• WHAT YOU HAVE TO DO: Copy out the data word for word, without any of its pictures.

• RECORD SET:
*** Block opens ***
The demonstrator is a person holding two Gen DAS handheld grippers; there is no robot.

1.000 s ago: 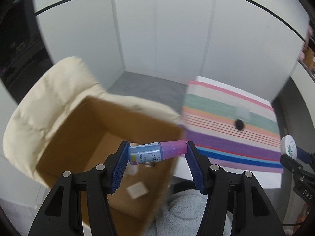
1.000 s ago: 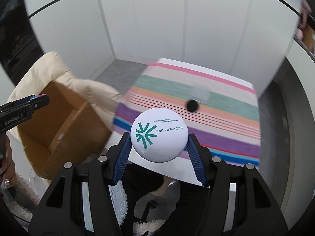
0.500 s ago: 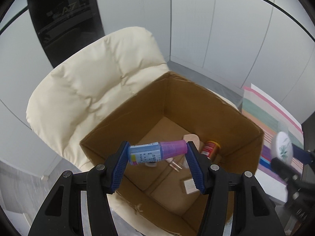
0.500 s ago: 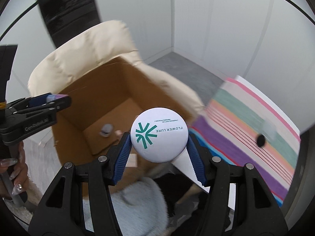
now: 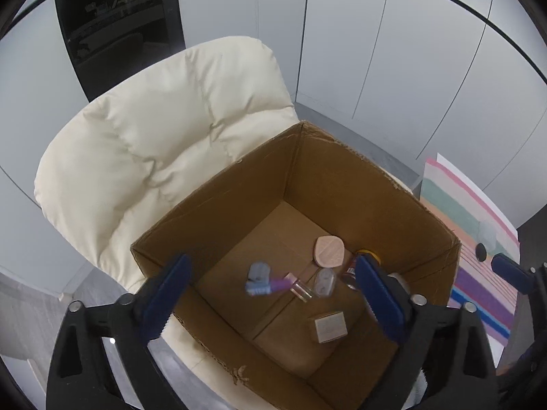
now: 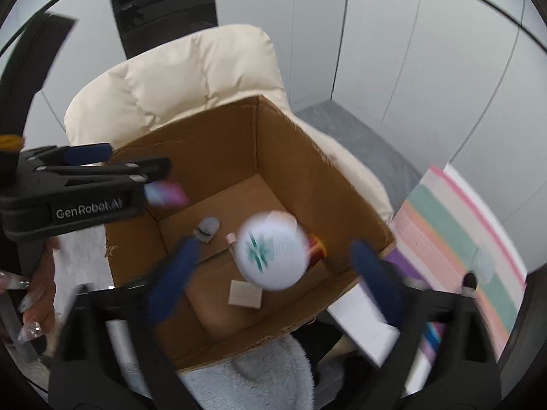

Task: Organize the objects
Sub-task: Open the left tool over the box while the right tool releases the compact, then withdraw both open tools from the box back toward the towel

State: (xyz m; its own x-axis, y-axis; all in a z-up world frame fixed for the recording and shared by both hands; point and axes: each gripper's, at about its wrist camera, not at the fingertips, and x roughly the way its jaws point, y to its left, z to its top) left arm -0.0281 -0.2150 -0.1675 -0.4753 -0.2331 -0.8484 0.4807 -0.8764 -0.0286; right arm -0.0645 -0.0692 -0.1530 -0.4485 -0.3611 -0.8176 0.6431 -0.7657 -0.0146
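Observation:
An open cardboard box (image 5: 342, 177) sits on a cream padded chair (image 5: 154, 136). My left gripper (image 5: 270, 294) is open above it; a blue bottle with a purple cap (image 5: 265, 287), blurred, is in the air inside the box. It shows blurred under the left gripper in the right wrist view (image 6: 167, 194). My right gripper (image 6: 273, 273) is open over the box (image 6: 212, 143); a white round compact (image 6: 271, 251) with a teal logo, blurred, is loose between the fingers. Several small items lie in the box: a pink flat case (image 5: 328, 251), a small carton (image 5: 330, 326).
A striped cloth covers a table (image 5: 478, 239) right of the box, with a small black object (image 5: 481, 252) on it. A grey fluffy fabric (image 6: 253, 376) lies below the box's near edge. White cabinet walls stand behind the chair.
Both grippers have opened over the box. The blue bottle has left the left gripper and drops into the box; the white compact has left the right gripper's fingers.

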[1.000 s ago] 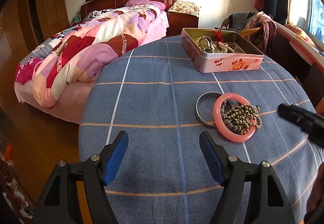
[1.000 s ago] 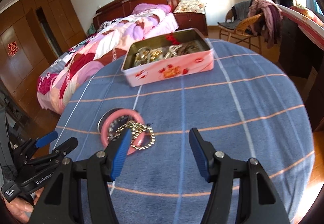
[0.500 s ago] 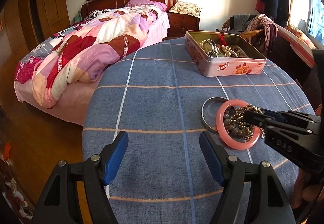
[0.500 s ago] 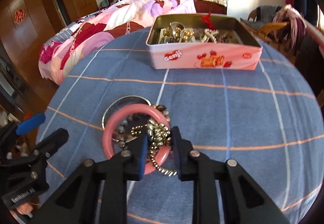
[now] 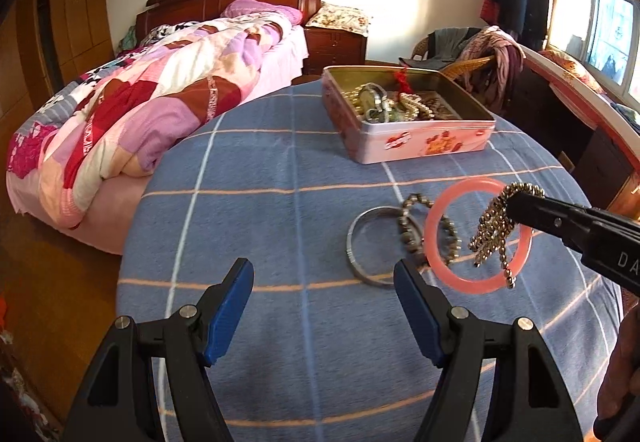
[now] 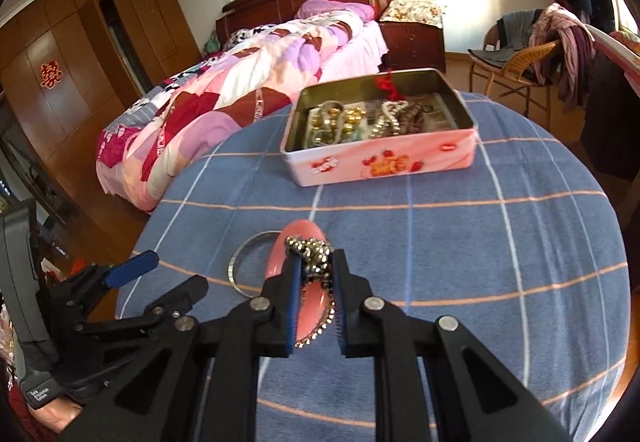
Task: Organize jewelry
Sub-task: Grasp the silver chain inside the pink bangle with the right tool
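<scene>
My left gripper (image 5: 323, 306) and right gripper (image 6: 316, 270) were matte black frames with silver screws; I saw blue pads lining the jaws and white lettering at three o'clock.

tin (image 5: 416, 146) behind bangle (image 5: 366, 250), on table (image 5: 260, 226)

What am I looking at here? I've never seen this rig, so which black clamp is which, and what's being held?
There is no robot: a person holds a two-finger clamp in each hand, each with a camera looking along its fingers. In the left view, the left gripper stands open and empty over the blue checked tablecloth. The right gripper has just been closing and is now shut on a beaded chain, with a pink bangle caught up with it. A metal bangle and another bead string lie on the cloth. Behind them stands an open tin of jewelry.
</scene>
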`<state>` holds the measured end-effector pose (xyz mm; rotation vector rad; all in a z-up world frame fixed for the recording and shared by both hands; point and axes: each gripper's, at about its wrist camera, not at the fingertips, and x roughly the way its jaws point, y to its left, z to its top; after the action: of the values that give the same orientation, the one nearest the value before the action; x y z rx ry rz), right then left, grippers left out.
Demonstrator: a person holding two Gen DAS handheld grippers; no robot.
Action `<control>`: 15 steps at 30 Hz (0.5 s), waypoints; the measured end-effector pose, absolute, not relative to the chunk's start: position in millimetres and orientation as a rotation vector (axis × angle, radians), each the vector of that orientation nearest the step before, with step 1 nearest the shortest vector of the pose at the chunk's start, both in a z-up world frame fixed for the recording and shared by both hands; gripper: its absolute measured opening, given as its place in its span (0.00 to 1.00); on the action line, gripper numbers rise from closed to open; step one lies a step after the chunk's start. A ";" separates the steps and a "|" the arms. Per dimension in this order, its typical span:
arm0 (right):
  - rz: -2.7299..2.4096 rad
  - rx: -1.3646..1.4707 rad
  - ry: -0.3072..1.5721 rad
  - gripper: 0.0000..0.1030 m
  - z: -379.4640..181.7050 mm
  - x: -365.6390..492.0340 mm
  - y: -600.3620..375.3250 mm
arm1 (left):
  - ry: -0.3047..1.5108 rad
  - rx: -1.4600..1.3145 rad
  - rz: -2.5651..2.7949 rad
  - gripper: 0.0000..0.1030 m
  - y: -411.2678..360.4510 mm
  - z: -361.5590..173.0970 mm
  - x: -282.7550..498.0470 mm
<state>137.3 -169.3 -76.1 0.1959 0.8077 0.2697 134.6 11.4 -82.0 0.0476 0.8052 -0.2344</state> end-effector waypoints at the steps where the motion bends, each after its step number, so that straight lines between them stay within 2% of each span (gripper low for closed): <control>1: 0.281 0.220 0.814 0.17 -76.9 137.5 -174.0 | 0.804 0.048 -0.242 0.71 9.6 -81.3 134.7; 8: 0.296 0.351 0.826 0.16 -79.1 123.2 -214.2 | 0.805 0.037 -0.314 0.71 -4.7 -78.7 132.7; 15: 0.137 0.316 0.875 0.14 -100.7 122.7 -241.2 | 0.803 0.066 -0.377 0.71 -30.5 -76.5 128.4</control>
<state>122.7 -241.2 -100.7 0.3162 0.8748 0.1366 128.4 -30.5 -76.5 0.0658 0.8033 -0.3772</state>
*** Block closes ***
• SOLUTION TO THIS EXERCISE:
The demonstrator is a person holding two Gen DAS handheld grippers; there is no robot.

1.000 s ago: 
1.000 s ago: 
0.500 s ago: 
0.500 s ago: 
now: 
now: 

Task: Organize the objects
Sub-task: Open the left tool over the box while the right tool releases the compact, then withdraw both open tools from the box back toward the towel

State: (xyz m; its own x-axis, y-axis; all in a z-up world frame fixed for the recording and shared by both hands; point and axes: each gripper's, at about its wrist camera, not at the fingertips, and x roughly the way its jaws point, y to its left, z to its top) left arm -0.0281 -0.2150 -0.1675 -0.4753 -0.2331 -0.8484 0.4807 -0.8764 -0.0286; right arm -0.0645 -0.0692 -0.1530 -0.4485 -0.3611 -0.8176 0.6431 -0.7657 -0.0146
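Observation:
An open cardboard box (image 5: 342, 177) sits on a cream padded chair (image 5: 154, 136). My left gripper (image 5: 270, 294) is open above it; a blue bottle with a purple cap (image 5: 265, 287), blurred, is in the air inside the box. It shows blurred under the left gripper in the right wrist view (image 6: 167, 194). My right gripper (image 6: 273, 273) is open over the box (image 6: 212, 143); a white round compact (image 6: 271, 251) with a teal logo, blurred, is loose between the fingers. Several small items lie in the box: a pink flat case (image 5: 328, 251), a small carton (image 5: 330, 326).
A striped cloth covers a table (image 5: 478, 239) right of the box, with a small black object (image 5: 481, 252) on it. A grey fluffy fabric (image 6: 253, 376) lies below the box's near edge. White cabinet walls stand behind the chair.
Both grippers have opened over the box. The blue bottle has left the left gripper and drops into the box; the white compact has left the right gripper's fingers.
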
[1.000 s ago] 
[1.000 s ago] 
[0.500 s ago] 
[0.500 s ago] 
[now] 
[now] 
Task: Organize jewelry
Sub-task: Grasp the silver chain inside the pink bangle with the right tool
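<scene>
My left gripper (image 5: 323, 306) and right gripper (image 6: 316, 270) were matte black frames with silver screws; I saw blue pads lining the jaws and white lettering at three o'clock.

tin (image 5: 416, 146) behind bangle (image 5: 366, 250), on table (image 5: 260, 226)

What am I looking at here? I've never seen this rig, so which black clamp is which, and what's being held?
There is no robot: a person holds a two-finger clamp in each hand, each with a camera looking along its fingers. In the left view, the left gripper stands open and empty over the blue checked tablecloth. The right gripper has just been closing and is now shut on a beaded chain, with a pink bangle caught up with it. A metal bangle and another bead string lie on the cloth. Behind them stands an open tin of jewelry.
</scene>
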`<state>` holds the measured end-effector pose (xyz mm; rotation vector rad; all in a z-up world frame fixed for the recording and shared by both hands; point and axes: each gripper's, at about its wrist camera, not at the fingertips, and x roughly the way its jaws point, y to its left, z to its top; after the action: of the values that give the same orientation, the one nearest the value before the action; x y z rx ry rz), right then left, grippers left out.
Demonstrator: a person holding two Gen DAS handheld grippers; no robot.
Action `<control>`: 15 steps at 30 Hz (0.5 s), waypoints; the measured end-effector pose, absolute, not relative to the chunk's start: position in millimetres and orientation as a rotation vector (axis × angle, radians), each the vector of that orientation nearest the step before, with step 1 nearest the shortest vector of the pose at the chunk's start, both in a z-up world frame fixed for the recording and shared by both hands; gripper: its absolute measured opening, given as its place in its span (0.00 to 1.00); on the action line, gripper numbers rise from closed to open; step one lies a step after the chunk's start. A ";" separates the steps and a "|" the arms. Per dimension in this order, its typical span:
arm0 (right):
  - rz: -2.7299..2.4096 rad
  - rx: -1.3646..1.4707 rad
  - ry: -0.3072..1.5721 rad
  - gripper: 0.0000..0.1030 m
  - z: -379.4640..181.7050 mm
  - x: -365.6390..492.0340 mm
  - y: -600.3620..375.3250 mm
arm1 (left):
  - ry: -0.3047..1.5108 rad
  - rx: -1.4600..1.3145 rad
  - rz: -2.5651..2.7949 rad
  - gripper: 0.0000..0.1030 m
  - y: -411.2678..360.4510 mm
  - z: -361.5590..173.0970 mm
  - x: -282.7550..498.0470 mm
<state>137.3 -169.3 -76.1 0.1959 0.8077 0.2697 134.6 11.4 -82.0 0.0476 0.8052 -0.2344</state> end-effector waypoints at the steps where the motion bends, each after its step number, so that straight lines between them stay within 2% of each span (gripper low for closed): <control>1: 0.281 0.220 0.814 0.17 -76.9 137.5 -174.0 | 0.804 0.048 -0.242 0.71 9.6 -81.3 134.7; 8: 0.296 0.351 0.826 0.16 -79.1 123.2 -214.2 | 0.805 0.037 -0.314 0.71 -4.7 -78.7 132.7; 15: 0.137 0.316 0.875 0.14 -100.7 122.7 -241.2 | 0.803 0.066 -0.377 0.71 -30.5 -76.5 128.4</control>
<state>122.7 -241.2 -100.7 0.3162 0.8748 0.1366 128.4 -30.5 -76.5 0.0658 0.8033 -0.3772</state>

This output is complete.